[HN Gopher] Show HN: Coros - A Modern C++ Library for Task Paral...
___________________________________________________________________
Show HN: Coros - A Modern C++ Library for Task Parallelism
Hello Hacker News. I'm Martin, a graduate student from Prague, and
I've been working on Coros, a C++ library for task-based
parallelism. After spending some time with OpenMP and oneTBB, I
wanted to try building a library using modern features from the C++
standard library. I've used coroutines for task encapsulation and
C++23 expected for exception handling, while trying to maintain
good performance. Additionally, I've implemented monadic-like
behavior to allow easy chaining of tasks, similar to the monadic
operations in std::expected. You can check out the project here:
https://github.com/mtmucha/coros While this library isn't fully-
fledged or production-ready, I'd really appreciate your feedback!
Author : singledigits
Score : 64 points
Date : 2024-09-25 13:05 UTC (9 hours ago)
(HTM) web link (github.com)
(TXT) w3m dump (github.com)
| throwaway17_17 wrote:
| I am pretty okay with the code (I'm essentially talking about the
| usage syntax for the library and its type) shown in the examples.
| However, at this point any parallel computing implementations
| must address the baseline issues presented in "Scalability!

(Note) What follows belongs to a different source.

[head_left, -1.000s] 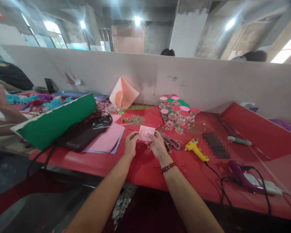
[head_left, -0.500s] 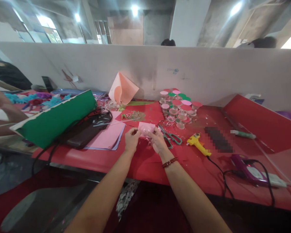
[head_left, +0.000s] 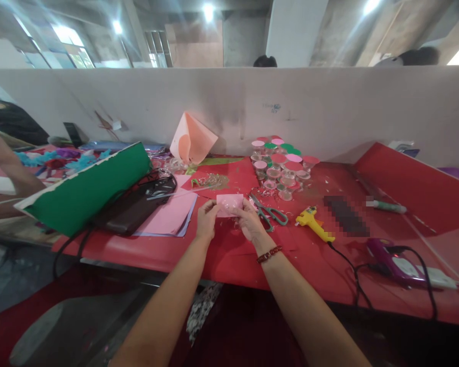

But
| at what COST? (McSherry,Isard,Murray 2015)" a paper whose central
| question is can a parallel computation exhibit a Configuration
| that Outperforms a Single Thread (the COST in the title). [1]
| There is a good discussion of the paper and its applicability to
| parallel (and distributed) computation implementations in Richard
| Feldman's 2024 Distributed Systems talk "Distributed Pure
| Functions". [2]
|
| At this point in the life-cycle of the concept of parallel
| computation, I think it has become somewhat imperative that devs
| in the area begin to honestly evaluate the practicality and
| benefits/drawbacks of using the techniques for a given
| application area and attempt to 'sell' their libraries,
| techniques, idioms, etc using a more transparent approach. Also,
| I generally think that people that argue for more prevalence of
| parallel code, especially those arguing for the default being
| parallel (or concurrent), have to wrestle with and address these
| same issues.
|
| Again, I don't dislike the premise of the library, think the
| usage examples seem very sensible and well designed, and I really
| like parallel computation as an area of study in general.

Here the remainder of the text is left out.